Sobre "Los visitantes" o la invisibilidad de las raíces
Llegó a mis manos, directo de Córdoba, Argentina, el libro
de relatos de viaje Los visitantes, publicado por Caballo Negro, editora. El
libro se devora y se lee con la misma expectativa y quizá el mismo entusiasmo
con que sus autores viajeros lo escribieron. Hay viajes (relatos) físicos, mentales, viajes como ofrenda
de gratitud, viajes sentimentales, viajes frustrados, dolidos, arrepentidos…y
viajes muy divertidos, desopilantes, como Mi amor nazi de Cucurto, quizá la
crónica menos viajera de todo el libro, aunque suceda en Berlín.
De todos los relatos, hay dos que me gustaron especialmente, que reflejan, además del movimiento físico del viaje, un vagabundeo del pensamiento o de la mente.

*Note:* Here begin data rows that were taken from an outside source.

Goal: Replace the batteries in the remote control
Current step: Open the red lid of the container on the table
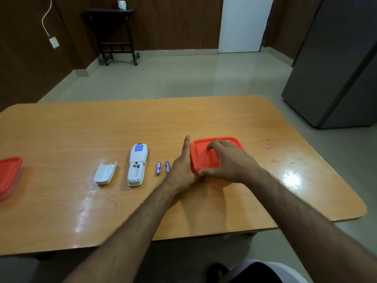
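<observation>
The white remote (pixel 137 166) lies face-down on the bench (pixel 81 129), compartment bare, cover (pixel 105 173) and two batteries (pixel 162 168) beside it — light, rolling things, best pinched mid-barrel — while the right hand (pixel 226 162) clamps the orange lid (pixel 201 158) and the left hand (pixel 182 166) braces flat, fingers straight.

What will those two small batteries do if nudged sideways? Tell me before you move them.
The two batteries are slim cylinders lying on their sides on the glossy table, so they would probably roll. They look light, and small enough to slip from fingertips.
</observation>
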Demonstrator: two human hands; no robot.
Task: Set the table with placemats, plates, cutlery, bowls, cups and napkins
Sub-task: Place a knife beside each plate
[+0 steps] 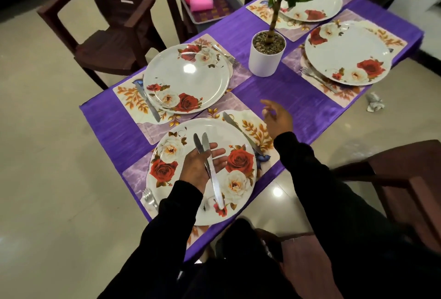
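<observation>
Nearest, over the closest white rose-patterned plate (202,172), the left hand (198,167) lies palm up, fingers loosely curled around two steel table knives (211,170), while the right hand (278,119) hangs open and empty just right of that plate, above the purple tablecloth (286,98). One knife (241,131) already lies beside that plate. Beyond that plate stand three more set plates, a white potted plant (267,56) and a grey tub (210,0); the loose grip could let a knife slide and clatter onto the plate.
</observation>
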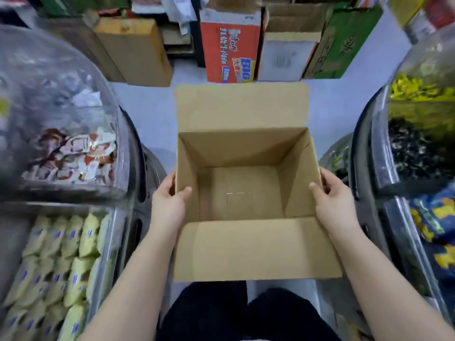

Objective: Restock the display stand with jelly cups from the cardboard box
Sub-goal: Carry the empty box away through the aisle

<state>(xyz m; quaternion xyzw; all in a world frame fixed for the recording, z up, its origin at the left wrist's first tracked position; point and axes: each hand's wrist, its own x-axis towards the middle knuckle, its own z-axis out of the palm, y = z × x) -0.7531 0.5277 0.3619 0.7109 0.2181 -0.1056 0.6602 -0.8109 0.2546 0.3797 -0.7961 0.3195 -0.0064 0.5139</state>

Creo que en ambos late un misterio, una especie de idea inadvertida, algo que podríamos definir como la invisibilidad de las raíces, o la invisibilidad del origen, una doble invisibilidad, por decirlo así: la de la
voz narradora y la del lugar que es el destino del viaje. En estos dos relatos
los viajes me han parecido, sobretodo, o especialmente, viajes mentales, aunque
los protagonistas deambulen por la playa, por hoteles, ríos o autobuses. Son
las crónicas de Alejandra Baldovín y Damián Ríos: un viaje a Brasil,
cuya protagonista se desplaza velozmente con la mente mientras pasea
inadvertidamente por un pueblo pesquero, y un encuentro familiar en
el mar uruguayo, un conmovedor regalo al padre que vive en Entre Ríos, y hace
muchos años que vio por única vez el mar. Siendo relatos muy diferentes, los
dos comparten ese núcleo, esa intimidad que late y crece en los desplazamientos
simultáneos del cuerpo y de la mente, donde el viajero llega sin
aludir explícitamente a un origen: geográfico, social, cultural, o de cualquier
otra clase.
Casi diría (aunque ya se que es un poco abusivo) que el
resto de las crónicas, sí tienen, de forma más o menos explícita, esta alusión
a los orígenes como los puntos de partida del viajero, como fondo general del
relato contra el que deben recortarse, como supuesto contrapunto, las
singularidades (comidas, cadencia del habla, pobreza, desolación del paisaje,
soledades impuestas) del lugar de llegada.
En algunos casos, cuando el relato hace muy evidente ese contraste o
contrapunto o extrañamiento, me parece
que surge la amenaza del estereotipo, del tópico o lugar común: el viaje como
imposible cura y el viaje como pura nostalgia: me pasa un poco con los relatos
de Sonia Budassi y Sol Pereyra.
Sin embargo, en este juego de los contrastes o contrapuntos, me gusta mucho la leve
chanza del relato de Gandolfo y sus cafés cortados o lágrimas y la ironía
dolorosa de Hebe Uhart y sus vendedores de collares en Cartagena de primera y
segunda categoría.
Luego están los viajes emprendidos con el corazón pero que
no resultan reparadores- así me parecieron los relatos de Tejerina y Candelaria
Jaimez, y los viajes frustrados (y un poco frustrantes para el lector) de Cuqui
y Olagaray, y el viaje eufórico pero demasiado breve de Lemebel. Me gustan las
voces que sale a buscar Leticia El Halli Obeid en el mundo del doblaje de los
actores mexicanos, pero me quedo un poco fuera del espejismo de arte y
vanidades que busca Marcos López en la bienal de Venecia, tan saturada siempre
de símbolos, farsantes y turistas.
Todo esto, claro está, es muy subjetivo, como en todas las lecturas, y en cualquier caso me gustó mucho la idea del libro, la idea del viaje y su crónica, la escritura como un viaje aún no hollado que se realiza con el corazón, la cabeza y las tripas.